We confirm A. hadrus identity and purity via 16S rRNA, WGS, and MALDI-TOF, excluding near-neighbor taxa. Reports include phylogeny and functional annotations of butyrate pathways (e.g., lactate-to-butyrate conversion), enabling rapid go/no-go decisions on A. hadrus candidates and traceable audit trails for downstream scale-up.
We design A. hadrus species/strain-specific qPCR/ddPCR primers and probes for real-time monitoring in fermenters, in vitro co-cultures, and animal matrices. Assays emphasize limit-of-detection, dynamic range, and matrix tolerance, ensuring sensitive, specific quantification of A. hadrus across development stages and sample types.
We optimize A. hadrus in controlled, oxygen-managed bioreactors, tuning pH, carbon sources (including lactate/acetate co-feeding), feed strategies, and agitation profiles. Data packages capture growth curves, acidification kinetics, SCFA trajectories, and CPP/CPK trends to evaluate scale-up feasibility for A. hadrus while preserving target phenotypes.

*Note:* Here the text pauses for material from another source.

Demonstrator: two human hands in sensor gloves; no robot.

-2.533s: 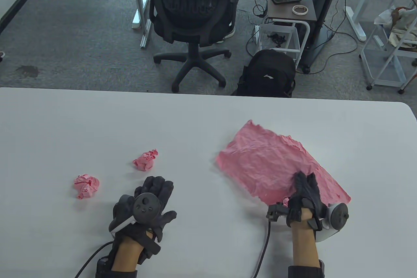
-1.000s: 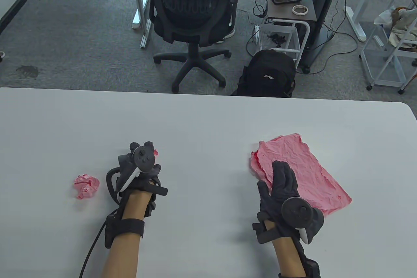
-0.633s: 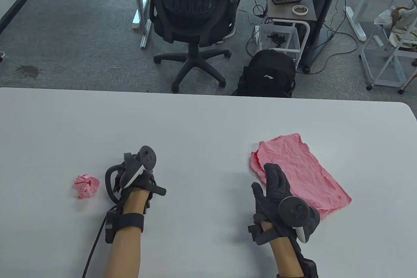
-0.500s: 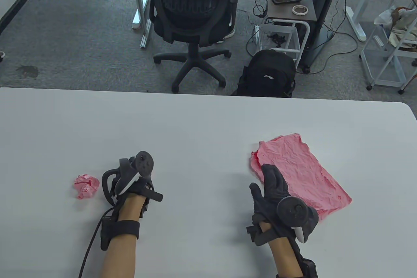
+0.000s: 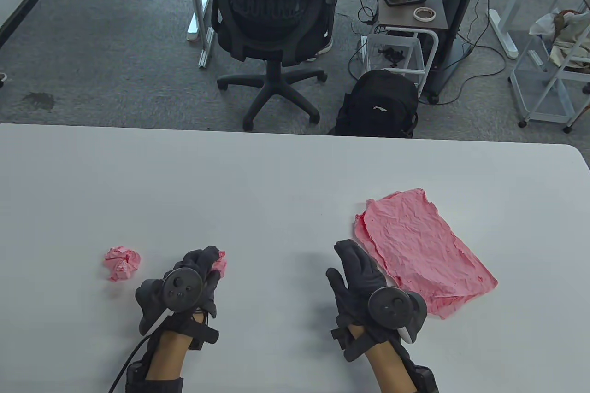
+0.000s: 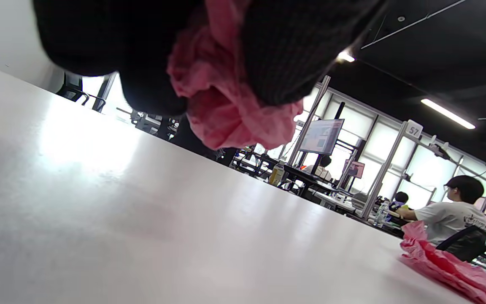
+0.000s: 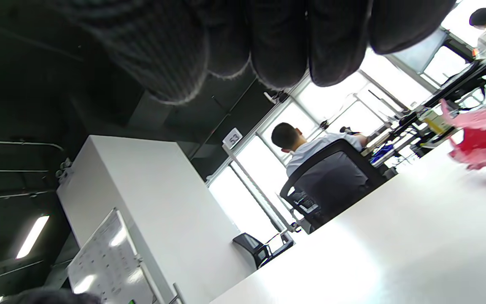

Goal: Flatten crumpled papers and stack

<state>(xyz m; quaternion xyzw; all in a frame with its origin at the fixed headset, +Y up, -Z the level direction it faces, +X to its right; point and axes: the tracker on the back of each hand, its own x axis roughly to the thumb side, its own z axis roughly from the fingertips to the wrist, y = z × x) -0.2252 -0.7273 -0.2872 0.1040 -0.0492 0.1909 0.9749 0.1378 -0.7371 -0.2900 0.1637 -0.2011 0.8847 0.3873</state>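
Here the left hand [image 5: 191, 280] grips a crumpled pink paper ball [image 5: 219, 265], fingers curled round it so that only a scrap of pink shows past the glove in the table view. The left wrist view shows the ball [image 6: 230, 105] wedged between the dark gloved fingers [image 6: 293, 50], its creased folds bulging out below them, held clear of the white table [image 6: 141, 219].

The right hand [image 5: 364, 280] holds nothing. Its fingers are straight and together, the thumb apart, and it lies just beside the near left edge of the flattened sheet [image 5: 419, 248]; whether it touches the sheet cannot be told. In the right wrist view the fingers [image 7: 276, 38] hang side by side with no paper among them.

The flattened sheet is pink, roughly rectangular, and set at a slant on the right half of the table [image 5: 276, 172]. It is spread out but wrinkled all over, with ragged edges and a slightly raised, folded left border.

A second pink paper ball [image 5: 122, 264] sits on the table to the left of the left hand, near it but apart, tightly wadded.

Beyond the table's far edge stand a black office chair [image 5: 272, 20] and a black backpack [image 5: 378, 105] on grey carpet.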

We deliver A. hadrus as lyophilized powders or glycerol stocks from milliliter to multi-liter campaigns, with batch records, preliminary stability insights, and storage/transport guidance. Tech memos summarize critical parameters and scale-up suggestions so your team can confidently plan the next run for A. hadrus.
We map A. hadrus carbon-use phenotypes across resistant-starch hydrolysates, oligosaccharides, and lactate/acetate co-substrates, resolving SCFA spectra (butyrate-focused) and flux preferences. These profiles connect medium composition to functional outputs, supporting formulation hypotheses and strain-substrate matching for A. hadrus.
We build MoA-aligned assays for A. hadrus to quantify butyrate generation, lactate clearance, bile acid co-metabolism, and metabolite signaling axes. Multi-omics (targeted metabolomics, transcriptomics) provides mechanistic readouts to validate A. hadrus hypotheses and prioritize leads with consistent functional signatures.
In epithelial/mucus models and gut organoids, we evaluate A. hadrus effects on barrier function (TEER), mucin expression, inflammatory markers, and metabolite-mediated responses. These studies contextualize A. hadrus outputs within host biology, creating a coherent evidence chain for downstream decisions.